EXERCISE BRIEF = The records appear below. Copy each one exactly.

▬▬▬▬▬▬▬▬▬▬

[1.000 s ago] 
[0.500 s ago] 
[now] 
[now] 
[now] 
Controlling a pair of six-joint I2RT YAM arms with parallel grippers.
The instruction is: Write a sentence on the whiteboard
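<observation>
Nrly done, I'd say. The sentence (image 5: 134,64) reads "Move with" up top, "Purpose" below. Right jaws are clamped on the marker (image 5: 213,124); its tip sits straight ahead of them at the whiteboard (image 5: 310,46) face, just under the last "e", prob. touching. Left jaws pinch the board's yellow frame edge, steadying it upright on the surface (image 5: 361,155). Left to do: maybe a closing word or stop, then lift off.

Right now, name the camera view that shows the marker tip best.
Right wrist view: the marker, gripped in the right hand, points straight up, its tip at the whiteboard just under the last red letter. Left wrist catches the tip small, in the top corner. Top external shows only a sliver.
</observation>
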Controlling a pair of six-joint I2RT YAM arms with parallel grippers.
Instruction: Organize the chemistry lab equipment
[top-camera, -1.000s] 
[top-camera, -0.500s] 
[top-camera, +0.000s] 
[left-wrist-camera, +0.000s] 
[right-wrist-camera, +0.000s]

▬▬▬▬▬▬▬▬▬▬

RESPONSE BOX =
[1.000 s ago] 
[0.500 s ago] 
[now] 
[now] 
[now] 
Controlling a pair of six-joint I2RT YAM arms with parallel grippers.
The instruction is: Write a sentence on the whiteboard
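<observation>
Nrly done, I'd say. The sentence (image 5: 134,64) reads "Move with" up top, "Purpose" below. Right jaws are clamped on the marker (image 5: 213,124); its tip sits straight ahead of them at the whiteboard (image 5: 310,46) face, just under the last "e", prob. touching. Left jaws pinch the board's yellow frame edge, steadying it upright on the surface (image 5: 361,155). Left to do: maybe a closing word or stop, then lift off.

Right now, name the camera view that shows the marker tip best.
Right wrist view: the marker, gripped in the right hand, points straight up, its tip at the whiteboard just under the last red letter. Left wrist catches the tip small, in the top corner. Top external shows only a sliver.
</observation>
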Controlling a pair of six-joint I2RT YAM arms with parallel grippers.
Instruction: Organize the chemistry lab equipment
[top-camera, -1.000s] 
[top-camera, -0.500s] 
[top-camera, +0.000s] 
[left-wrist-camera, +0.000s] 
[right-wrist-camera, +0.000s]

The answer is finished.